- _TASK STATEMENT_:
Everything from the line with "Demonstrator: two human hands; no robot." to the end of the data is to be retyped exactly, and nothing else.

- _DATA SECTION_:
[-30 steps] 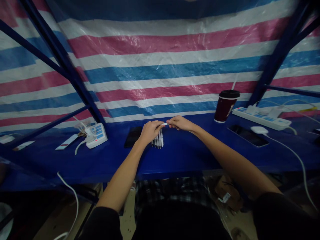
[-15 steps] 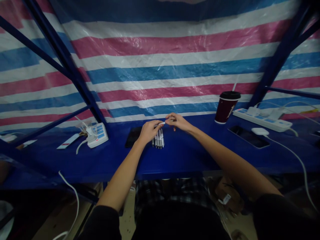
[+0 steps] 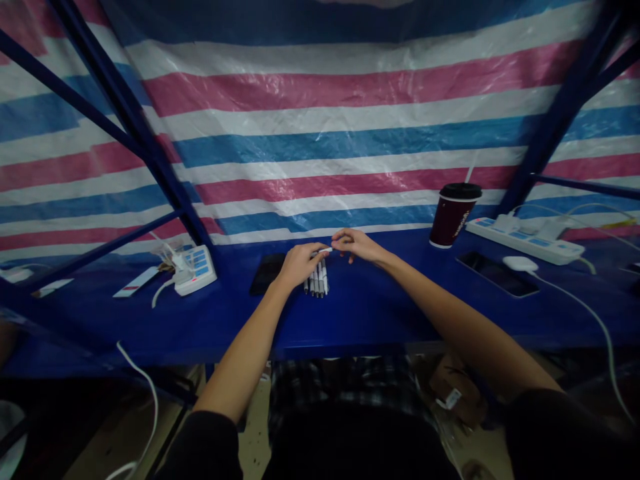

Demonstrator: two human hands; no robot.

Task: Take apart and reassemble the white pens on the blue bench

- _SOLUTION TO THIS TASK_:
Demonstrator: two human hands; no robot.

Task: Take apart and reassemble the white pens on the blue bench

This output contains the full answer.